A recent diary, by
jmorton,
DEMS are Weak, lamented the lack of s strong answer by Senate candidate (D-MO) Claire McCaskill when confronted over Iraq and terrorism by her Republican opponent, Talent (R). Jmorton argued:
Start out every rebuttal with "NO you are wrong - Bush and the Repub's policy are making America weaker and less safe"
But the Republicans have a narrative: "Islamo-fascists (or whatever they are calling them) are attacking us because they hate freedom. The response is to spread freedom throughout the Middle East." We need not just to denounce their wrong policies, but offer a counter-narrative that leads to better policies. Some ideas below the jump.
Al-Qaida is leading edge of a huge wave of anti-Americanism throughout the Muslim world and beyond. It is a political movement. Today we are even seeing some very radical youth converting to a kind of "Islam" in order to be part of that radical movement.
The policies of the Bush administration have vastly intensified the anger at the US throughout the world, which has greatly facilitated the recruitment and operation of jihadist movements. The collapse or absence of states -- Afghanistan, Pakistan's tribal territories, Iraq, and Somalia, for instance -- creates the ungoverned spaces in which this global insurgency can organize and recruit. It also exploits local situations, such as the conflict between Pakistan and Afghanistan or between Somali warlords and the internationally recognized government, to gain some space for maneuver.
But the Bush administration is right when it says that the basic reasons for the popularity of such movements is the failure of states to deliver to their people in the Middle East and South Asia. But it is wrong in identifying how those states have failed. Whenever Bush wants to draw attention to some of the more outrageous statements of Iran President Mahmud Ahmadinejad, he says we should listen to what people say. But when it comes to the majority of Muslims, he is completely deaf.
Poll after poll shows that the main international grievance of Muslims is the suppression and oppression of the Palestinians. According to Woodward, Even Bush's buddy, Prince Bandar, came to him in 2002 and, on the order of then Prince Abdullah, threatened to cut off contact with the Saudi government if Bush did not do something to help the Palestinians.
An Gideon Levy wrote in Ha'aretz the other day:
The declared aim of U.S. policy in the Middle East is to bring democracy to the region. For this reason, ostensibly, the U.S. also went to war in Iraq.
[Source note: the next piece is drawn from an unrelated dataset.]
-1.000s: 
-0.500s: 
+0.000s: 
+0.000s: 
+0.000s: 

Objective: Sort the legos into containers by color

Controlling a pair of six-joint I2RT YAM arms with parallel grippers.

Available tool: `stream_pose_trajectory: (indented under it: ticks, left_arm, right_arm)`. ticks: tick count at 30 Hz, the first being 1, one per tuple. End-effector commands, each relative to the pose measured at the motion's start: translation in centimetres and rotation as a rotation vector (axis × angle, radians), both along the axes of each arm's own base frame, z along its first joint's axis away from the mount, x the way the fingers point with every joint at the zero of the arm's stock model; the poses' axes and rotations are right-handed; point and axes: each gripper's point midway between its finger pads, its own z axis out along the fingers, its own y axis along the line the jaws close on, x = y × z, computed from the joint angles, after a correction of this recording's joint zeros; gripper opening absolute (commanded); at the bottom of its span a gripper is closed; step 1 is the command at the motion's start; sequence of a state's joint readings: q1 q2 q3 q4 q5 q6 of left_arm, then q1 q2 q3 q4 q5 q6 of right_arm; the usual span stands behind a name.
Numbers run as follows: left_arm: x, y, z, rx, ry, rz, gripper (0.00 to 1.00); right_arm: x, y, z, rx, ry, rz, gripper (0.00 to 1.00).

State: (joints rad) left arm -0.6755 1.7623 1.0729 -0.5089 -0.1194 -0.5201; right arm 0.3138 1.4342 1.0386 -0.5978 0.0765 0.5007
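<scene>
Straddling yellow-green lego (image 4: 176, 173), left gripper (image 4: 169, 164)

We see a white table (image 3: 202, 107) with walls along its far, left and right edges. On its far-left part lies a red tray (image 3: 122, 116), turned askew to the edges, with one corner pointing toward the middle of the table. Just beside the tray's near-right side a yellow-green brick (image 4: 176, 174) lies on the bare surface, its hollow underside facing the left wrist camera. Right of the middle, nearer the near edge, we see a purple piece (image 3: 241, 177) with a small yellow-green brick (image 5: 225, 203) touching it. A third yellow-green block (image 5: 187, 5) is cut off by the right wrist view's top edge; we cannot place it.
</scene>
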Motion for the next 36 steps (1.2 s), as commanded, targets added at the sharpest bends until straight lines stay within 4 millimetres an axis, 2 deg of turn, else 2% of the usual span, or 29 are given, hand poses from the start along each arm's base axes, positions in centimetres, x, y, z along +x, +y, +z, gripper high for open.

Even if one ignores the hypocrisy, self-righteousness and double-standard of the Bush administration, which supports quite a few despotic regimes, one should ask the great seeker of democracy: Have your eyes failed to see that the most undemocratic and brutal regime in the region is the Israeli occupation in the territories? And how does the White House reconcile the contradiction between the aspiration to instill democracy in the peoples of the region and the boycott of the Hamas government, which was chosen in democratic elections as America wanted and preached?
There are many other problems in the region, but so many flow from this one. At the other end of the "Greater Middle East," Afghanistan, and, thanks to our supremely incompetent occupation, Iraq, illustrate another problem: not the lack of "freedom," but he lack of rule of law and legitimate order. It is this lack of daily justice and security that makes the utopian ideal of the caliphate attractive for some Muslims, just as various Marxist or ethnic utopias appealed to the aggrieved in other societies. And the reality of the lack of security and rule of law creates the outlaw spaces where terrorists can organize.
Meeting this challenge does not mean agreeing with Arab or Muslim public opinion. But it does mean taking it seriously enough to engage in a political dialogue (not unidirectional PR run by incompetent hacks) and trying to solve problems. The US has to stand for the security of Israel. But it also has to stand for the security of the Palestinians and Lebanese and show that we mean it. This will make it much easier to enlist allies in isolating al-Qaida, arresting the hard core, and drying up its recruitment.
In sum, al-Qaida is a transnational insurgent movement. The battle is mostly political. We have failed to know our enemy, and we have failed to know ourselves. The longer this failure goes on, the more we are at risk.